October 21, 2005 / Internet and Society / Comments (0) / #
I'm posting this entry from the lobby of a hotel in Milan, where I got five hours of access for €5.95.
That's not bad in comparison with charges in Ireland, where wi-fi prices fall under the same "rip-off" heading as so many other consumer goods and services at the moment.
In San Francisco, wireless access will soon be provided free. The San Fran mayor has declared that wi-fi internet access is a "right".
That's probably an overstatement, but let's hope that other cities follow San Fran's lead and that, in the relatively near future, free wireless internet access will be the norm in major urban centres.
October 3, 2005 / Search Engines / Comments (1) / #
A post on the Socialtext blog claims that Google's dominance as the web's number one jumping-off point may be threatened not by another search engine, but by a wiki -- Wikipedia, no less.
Over time, Wikipedia has been slowly eating the entire Web's knowledge base until it becomes itself a faster, better, and--most critically--unspammed reference matter of what are the relevant and valuable resources. And unlike mere link directories, it doesn't simply list links, it tells a story about them.

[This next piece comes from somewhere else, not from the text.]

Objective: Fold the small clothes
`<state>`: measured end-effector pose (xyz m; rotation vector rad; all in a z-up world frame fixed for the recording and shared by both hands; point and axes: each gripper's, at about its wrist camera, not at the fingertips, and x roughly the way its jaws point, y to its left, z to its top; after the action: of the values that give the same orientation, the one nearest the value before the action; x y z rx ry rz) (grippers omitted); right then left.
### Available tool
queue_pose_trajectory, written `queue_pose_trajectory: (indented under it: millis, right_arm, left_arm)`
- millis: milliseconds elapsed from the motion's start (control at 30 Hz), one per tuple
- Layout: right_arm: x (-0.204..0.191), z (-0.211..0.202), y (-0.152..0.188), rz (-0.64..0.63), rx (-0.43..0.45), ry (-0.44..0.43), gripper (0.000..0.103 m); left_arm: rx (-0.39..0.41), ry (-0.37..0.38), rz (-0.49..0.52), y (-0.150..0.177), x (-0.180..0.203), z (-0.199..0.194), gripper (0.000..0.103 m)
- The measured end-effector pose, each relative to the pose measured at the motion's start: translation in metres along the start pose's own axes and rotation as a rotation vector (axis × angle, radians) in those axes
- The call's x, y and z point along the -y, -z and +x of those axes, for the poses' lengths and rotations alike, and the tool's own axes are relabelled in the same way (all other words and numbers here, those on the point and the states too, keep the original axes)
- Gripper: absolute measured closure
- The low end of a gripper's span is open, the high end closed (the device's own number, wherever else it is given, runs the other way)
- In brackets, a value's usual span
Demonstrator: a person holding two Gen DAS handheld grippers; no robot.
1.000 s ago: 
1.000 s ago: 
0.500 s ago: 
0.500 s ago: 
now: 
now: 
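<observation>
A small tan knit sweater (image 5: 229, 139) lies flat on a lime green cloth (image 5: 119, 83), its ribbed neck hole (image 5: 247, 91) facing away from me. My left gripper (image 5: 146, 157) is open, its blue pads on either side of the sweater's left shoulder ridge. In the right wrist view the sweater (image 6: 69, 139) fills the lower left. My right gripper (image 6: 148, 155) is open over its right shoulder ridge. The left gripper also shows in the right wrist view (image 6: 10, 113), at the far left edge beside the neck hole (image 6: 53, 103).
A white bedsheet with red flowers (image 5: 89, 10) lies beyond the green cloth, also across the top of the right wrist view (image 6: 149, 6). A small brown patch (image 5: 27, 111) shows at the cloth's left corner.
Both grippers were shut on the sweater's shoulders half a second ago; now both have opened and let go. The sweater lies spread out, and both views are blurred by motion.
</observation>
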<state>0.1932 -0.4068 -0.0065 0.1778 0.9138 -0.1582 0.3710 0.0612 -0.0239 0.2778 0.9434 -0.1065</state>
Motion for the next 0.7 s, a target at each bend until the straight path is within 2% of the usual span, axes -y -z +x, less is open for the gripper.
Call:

Incidentally, a lot of search-engine watchers have noted that Wikipedia is dominating the SERPs. One says:
Personally I love it when I enter a query and a wikipedia entry appears in the results - I know, or at least believe, I have at least one good result. Which is precisely the opposite to how I feel when an About result appears, and both are often there together. In fact I often append the word 'wikipedia' to the end of a search if the original results don't look too promising.
Is this the sound of rumbling in the undergrowth? Probably not, but I continually remind myself that the Internet is still growing, and its change often comes from an unanticipated source.